Collected data ->
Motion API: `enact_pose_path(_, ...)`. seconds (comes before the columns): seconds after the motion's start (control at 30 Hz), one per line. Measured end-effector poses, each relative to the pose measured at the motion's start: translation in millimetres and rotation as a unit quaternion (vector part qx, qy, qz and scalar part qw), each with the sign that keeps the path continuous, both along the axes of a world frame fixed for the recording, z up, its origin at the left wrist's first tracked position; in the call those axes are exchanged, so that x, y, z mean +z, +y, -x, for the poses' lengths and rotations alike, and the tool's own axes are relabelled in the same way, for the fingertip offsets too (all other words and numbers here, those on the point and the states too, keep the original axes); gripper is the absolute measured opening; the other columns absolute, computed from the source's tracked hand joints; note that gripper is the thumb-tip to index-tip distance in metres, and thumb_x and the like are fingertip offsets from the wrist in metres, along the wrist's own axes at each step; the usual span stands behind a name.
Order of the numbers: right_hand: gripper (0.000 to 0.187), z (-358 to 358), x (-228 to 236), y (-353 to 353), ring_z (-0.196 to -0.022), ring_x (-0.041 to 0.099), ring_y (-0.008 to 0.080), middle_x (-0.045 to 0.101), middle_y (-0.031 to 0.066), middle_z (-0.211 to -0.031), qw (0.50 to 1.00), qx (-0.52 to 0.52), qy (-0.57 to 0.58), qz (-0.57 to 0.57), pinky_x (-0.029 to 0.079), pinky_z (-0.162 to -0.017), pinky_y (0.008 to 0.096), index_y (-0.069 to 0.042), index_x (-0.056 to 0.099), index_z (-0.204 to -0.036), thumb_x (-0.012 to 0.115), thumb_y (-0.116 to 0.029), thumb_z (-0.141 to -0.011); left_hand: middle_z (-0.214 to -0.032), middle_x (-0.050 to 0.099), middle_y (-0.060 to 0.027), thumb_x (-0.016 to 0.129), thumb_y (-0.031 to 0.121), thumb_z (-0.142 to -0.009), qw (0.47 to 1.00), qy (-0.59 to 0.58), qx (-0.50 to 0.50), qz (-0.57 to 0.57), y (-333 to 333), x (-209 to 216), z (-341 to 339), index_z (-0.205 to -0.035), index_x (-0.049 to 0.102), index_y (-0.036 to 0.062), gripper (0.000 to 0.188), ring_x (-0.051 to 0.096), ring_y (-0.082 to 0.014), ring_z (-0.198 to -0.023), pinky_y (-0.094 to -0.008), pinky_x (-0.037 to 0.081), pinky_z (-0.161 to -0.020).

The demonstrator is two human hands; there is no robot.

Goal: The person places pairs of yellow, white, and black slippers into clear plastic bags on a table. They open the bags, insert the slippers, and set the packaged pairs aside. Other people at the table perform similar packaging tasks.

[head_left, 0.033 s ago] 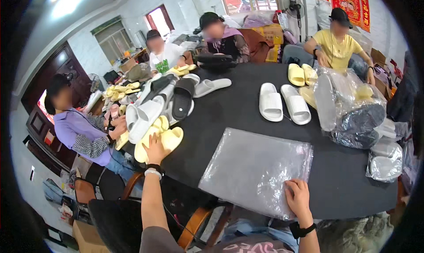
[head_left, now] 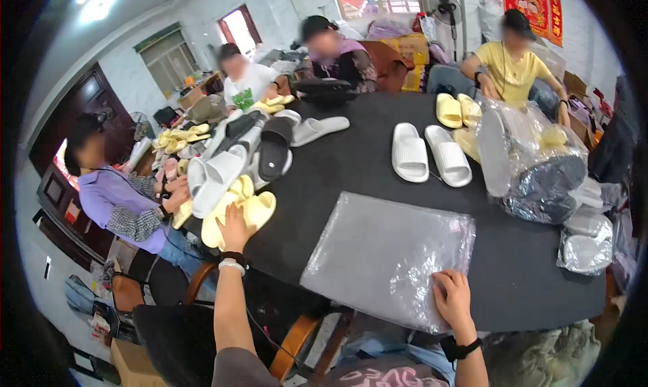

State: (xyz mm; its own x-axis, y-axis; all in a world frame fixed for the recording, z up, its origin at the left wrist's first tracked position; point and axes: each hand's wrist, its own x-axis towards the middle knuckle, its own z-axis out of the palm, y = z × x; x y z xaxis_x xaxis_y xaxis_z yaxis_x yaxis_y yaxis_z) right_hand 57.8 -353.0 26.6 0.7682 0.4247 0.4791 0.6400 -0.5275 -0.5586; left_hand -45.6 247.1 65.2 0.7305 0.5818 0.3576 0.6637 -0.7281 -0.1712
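Observation:
My left hand (head_left: 234, 230) lies over a pair of pale yellow slippers (head_left: 260, 210) at the table's left edge, its fingers spread on top of them. My right hand (head_left: 453, 298), fingers bent and close together, pinches at the lower right part of a flat clear plastic bag (head_left: 378, 252). The bag lies on the dark table in front of me; whether it is one bag or a stack I cannot tell. Beyond it, a pair of white slippers (head_left: 410, 154) stands side by side.
Heaped at the left are white slippers (head_left: 216, 178), a black slipper (head_left: 277, 147) and more yellow ones. Bagged grey slippers (head_left: 540, 164) and a smaller bagged pair (head_left: 586, 242) sit at the right. Several people work around the black table (head_left: 351, 164). A wooden chair arm (head_left: 297, 346) is close below.
The whole view has shifted slightly. Both my hands, the slippers and the plastic bag keep the same places on the table.

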Motion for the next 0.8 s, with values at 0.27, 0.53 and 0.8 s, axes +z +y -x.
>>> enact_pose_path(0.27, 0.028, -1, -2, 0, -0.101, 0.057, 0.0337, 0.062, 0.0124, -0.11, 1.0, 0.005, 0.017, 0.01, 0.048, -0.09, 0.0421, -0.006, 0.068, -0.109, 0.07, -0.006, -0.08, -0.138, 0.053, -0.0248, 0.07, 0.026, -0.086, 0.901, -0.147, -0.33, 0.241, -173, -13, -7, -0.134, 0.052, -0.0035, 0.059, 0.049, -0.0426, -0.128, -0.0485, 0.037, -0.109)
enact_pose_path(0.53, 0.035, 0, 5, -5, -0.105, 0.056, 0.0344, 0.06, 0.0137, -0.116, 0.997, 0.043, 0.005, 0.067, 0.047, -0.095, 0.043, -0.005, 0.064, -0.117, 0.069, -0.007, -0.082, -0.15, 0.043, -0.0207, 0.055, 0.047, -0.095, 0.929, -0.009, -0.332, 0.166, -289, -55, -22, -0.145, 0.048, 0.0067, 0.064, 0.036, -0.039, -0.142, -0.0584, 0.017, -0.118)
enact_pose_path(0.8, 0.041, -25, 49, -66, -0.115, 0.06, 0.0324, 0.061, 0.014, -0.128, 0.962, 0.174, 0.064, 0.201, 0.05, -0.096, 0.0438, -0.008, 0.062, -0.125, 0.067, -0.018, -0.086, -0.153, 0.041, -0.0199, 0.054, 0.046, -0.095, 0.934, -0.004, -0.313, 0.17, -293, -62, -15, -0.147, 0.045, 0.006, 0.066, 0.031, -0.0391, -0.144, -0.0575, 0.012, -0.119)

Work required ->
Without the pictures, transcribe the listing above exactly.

Result of the task ->
Motion API: `enact_pose_path(_, ...)`. seconds (comes before the columns): seconds after the motion's start (control at 30 Hz), one per line. Measured end-effector poses, each relative to the pose measured at the motion's start: translation in millimetres and rotation as a unit quaternion (vector part qx, qy, qz and scalar part qw), each with the sign that keeps the path continuous, both along the axes of a world frame fixed for the recording, z up, its origin at the left wrist's first tracked position; in the call those axes are exchanged, so that x, y, z mean +z, +y, -x, for the poses' lengths and rotations alike, and the tool's own axes are relabelled in the same way, for the fingertip offsets too (all other words and numbers here, those on the point and the states too, keep the original axes); gripper is the absolute measured opening; the other columns absolute, computed from the source's tracked hand joints; note that gripper is the thumb-tip to index-tip distance in metres, and thumb_x and the like are fingertip offsets from the wrist in metres, along the wrist's own axes at each step; the usual span stands behind a name.
Order of the numbers: right_hand: gripper (0.000 to 0.187), z (-358 to 358), x (-228 to 236), y (-353 to 353), ring_z (-0.196 to -0.022), ring_x (-0.041 to 0.099), ring_y (-0.008 to 0.080), middle_x (-0.045 to 0.101), middle_y (-0.031 to 0.066), middle_z (-0.211 to -0.031), qw (0.50 to 1.00), qx (-0.52 to 0.52), qy (-0.57 to 0.58), qz (-0.57 to 0.57), pinky_x (-0.029 to 0.079), pinky_z (-0.162 to -0.017), pinky_y (0.008 to 0.096), index_y (-0.069 to 0.042), index_x (-0.056 to 0.099), index_z (-0.204 to -0.036), thumb_x (-0.012 to 0.115), thumb_y (-0.116 to 0.029), thumb_z (-0.141 to -0.011); left_hand: middle_z (-0.214 to -0.032), middle_x (-0.050 to 0.099), middle_y (-0.060 to 0.027), thumb_x (-0.016 to 0.129), thumb_y (-0.031 to 0.121), thumb_z (-0.142 to -0.009), qw (0.47 to 1.00), qy (-0.59 to 0.58), qx (-0.50 to 0.50), qz (-0.57 to 0.57), y (-333 to 333), x (-209 to 216), z (-341 to 339), index_z (-0.205 to -0.035), index_x (-0.049 to 0.102), index_y (-0.036 to 0.062), gripper (0.000 to 0.188), ring_x (-0.051 to 0.096), ring_y (-0.082 to 0.014), ring_z (-0.198 to -0.023), pinky_y (-0.094 to -0.008), pinky_x (-0.037 to 0.081), pinky_z (-0.161 to -0.020).

The demonstrator is two human hands; there is no robot.

Goal: The person places pairs of yellow, white, and black slippers into clear plastic bags on a table. They open the bags, insert the slippers, and set the packaged pairs aside. Other people at the table perform similar packaging tasks.

[head_left, 0.033 s ago] 
[head_left, now] 

State: (xyz mm; its own x-axis, y-axis; all in a world frame fixed for the recording, z up, its origin at the left wrist's first tracked position; point and axes: each hand's wrist, its own x-axis towards the middle knuckle, its own z-axis out of the palm, y = z × x; x y z xaxis_x xaxis_y xaxis_z yaxis_x yaxis_y yaxis_z) right_hand 57.8 -353.0 26.6 0.7682 0.4247 0.4791 0.6400 -0.5275 -0.5586; left_hand -45.6 247.1 65.2 0.7305 0.5818 0.3576 0.6637 -0.7281 -0.1712
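Observation:
My left hand (head_left: 234, 230) lies over a pair of pale yellow slippers (head_left: 260, 210) at the table's left edge, its fingers spread on top of them. My right hand (head_left: 453, 298), fingers bent and close together, pinches at the lower right part of a flat clear plastic bag (head_left: 378, 252). The bag lies on the dark table in front of me; whether it is one bag or a stack I cannot tell. Beyond it, a pair of white slippers (head_left: 410, 154) stands side by side.
Heaped at the left are white slippers (head_left: 216, 178), a black slipper (head_left: 277, 147) and more yellow ones. Bagged grey slippers (head_left: 540, 164) and a smaller bagged pair (head_left: 586, 242) sit at the right. Several people work around the black table (head_left: 351, 164). A wooden chair arm (head_left: 297, 346) is close below.
The whole view has shifted slightly. Both my hands, the slippers and the plastic bag keep the same places on the table.
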
Motion for the next 0.8 s, with values at 0.27, 0.53 and 0.8 s, axes +z +y -x.
>>> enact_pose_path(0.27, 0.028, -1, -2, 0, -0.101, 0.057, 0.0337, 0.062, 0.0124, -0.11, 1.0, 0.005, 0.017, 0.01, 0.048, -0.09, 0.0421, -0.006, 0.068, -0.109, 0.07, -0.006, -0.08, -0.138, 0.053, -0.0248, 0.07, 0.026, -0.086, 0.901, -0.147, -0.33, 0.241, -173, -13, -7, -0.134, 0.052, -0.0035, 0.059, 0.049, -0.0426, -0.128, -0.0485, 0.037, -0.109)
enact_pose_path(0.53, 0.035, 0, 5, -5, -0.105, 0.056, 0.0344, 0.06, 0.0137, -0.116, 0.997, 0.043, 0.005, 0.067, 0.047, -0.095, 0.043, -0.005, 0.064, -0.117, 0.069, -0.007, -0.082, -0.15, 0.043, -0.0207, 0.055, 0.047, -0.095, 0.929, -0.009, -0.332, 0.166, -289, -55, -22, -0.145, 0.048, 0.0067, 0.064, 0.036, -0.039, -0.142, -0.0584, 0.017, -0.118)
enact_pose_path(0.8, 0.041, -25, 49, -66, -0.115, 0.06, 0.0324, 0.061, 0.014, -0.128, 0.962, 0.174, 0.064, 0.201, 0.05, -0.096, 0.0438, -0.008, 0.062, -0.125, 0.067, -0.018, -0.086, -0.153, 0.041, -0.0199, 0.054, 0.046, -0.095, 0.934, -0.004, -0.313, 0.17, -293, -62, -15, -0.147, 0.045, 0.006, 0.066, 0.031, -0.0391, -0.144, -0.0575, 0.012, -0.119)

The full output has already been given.